Whole product is exactly what you understand, but the impact and scope is much wider than you can imagine.
Any product, saas or app that we use is being used by every other user in a different way or may be similar. But sometimes, products are used by users in a different scenario or use cases for which the product is not meant for. This is how the “whole product” is defined.
In B2B we talk about the product to prospects in various aspects, and the prospects always evaluate the product from various verticals.
Products introduced inside the company are meant to become a part of the existing processes inside the organization, the people who will interact with it and also the standards being implemented by the organization.
So how do you strategize if a product can be a part of the prospect’s organization?
The whole product concept helps you figure out all the scenarios where your product can be a fit and what is the scope for the product in future as well.
Understanding “The whole product concept”
This concept is covered in following stages: the core product, generic product, expected product, augmented product and potential product.
Before we start to talk about it in detail, make a note for yourself that you have to focus on “BENEFITS” not “FEATURES”. Alot of us while building the products, get so inclined and restricted to only think about features and what is there on the screens that we actually forget about the customers perspectives and end up with a complex product which might lead to failure.
- The core product: When you build something based on your vision, if it is a MVP which clearly only talks about the benefits that the customer will get and which aligns to your vision behind the product. This is the lowest version of the product that you are building but exactly does what it should do to qualify the vision and this is where you put the most value in the product.

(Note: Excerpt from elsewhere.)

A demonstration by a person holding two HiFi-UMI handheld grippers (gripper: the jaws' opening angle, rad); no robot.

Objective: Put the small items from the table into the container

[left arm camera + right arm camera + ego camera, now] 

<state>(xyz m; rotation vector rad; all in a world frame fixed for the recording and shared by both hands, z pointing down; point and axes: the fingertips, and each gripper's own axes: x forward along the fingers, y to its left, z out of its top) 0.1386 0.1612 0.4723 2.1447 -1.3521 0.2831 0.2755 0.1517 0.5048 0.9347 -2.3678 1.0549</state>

- The generic product: This is where you are playing currently, the product, app or saas that you are building. It is the composition of all the features that you are putting inside the product. Along with the core features, the value added services that you are providing as a part of the product, the branding, colors, themes, styling, quality and packaging.
- The expected product: This is the product that the consumer thought they were buying when they bought the generic product. It is the minimum configuration of products and services necessary to have any chance of achieving the buying objective. To achieve a goal or use case from the product, you assume the product to have all the capabilities to help you achieve that. But in many cases, the product is dependent on other products as well to form up the whole system to help you achieve the use case. Eg, to use Adobe products, you need a high configuration device to support the product. So most of the times, consumers feel demotivated about the product if they need to take care of the dependencies.
- The augmented product: This is very important for a consumer to make their buying decision. The augmented product describes in what all ways or scenarios the product will work or can work in future. These functionalities or benefits are those which are fulfilled by the product outside the product as a part of the ecosystem. So the consumers always try to align what all they can achieve from this product in future.
- The potential product: Most of the B2B clients always look for the potential in a product to make a decision in the choices they have for the same product. They look for integrations, modular parts or upcoming features in the product. Consumers look for the roadmap of the product, how well it aligns to the future requirements of the companies and how well it will be a fit in the future as well.
The concept helps you and your consumers to make sense of the product. It helps us realize that the core or the features of the product plays a partial role in closing any deal or becoming the choice of the customers, it’s mostly about the added advantages of the product because this drives the experience and interest of the consumer in the product.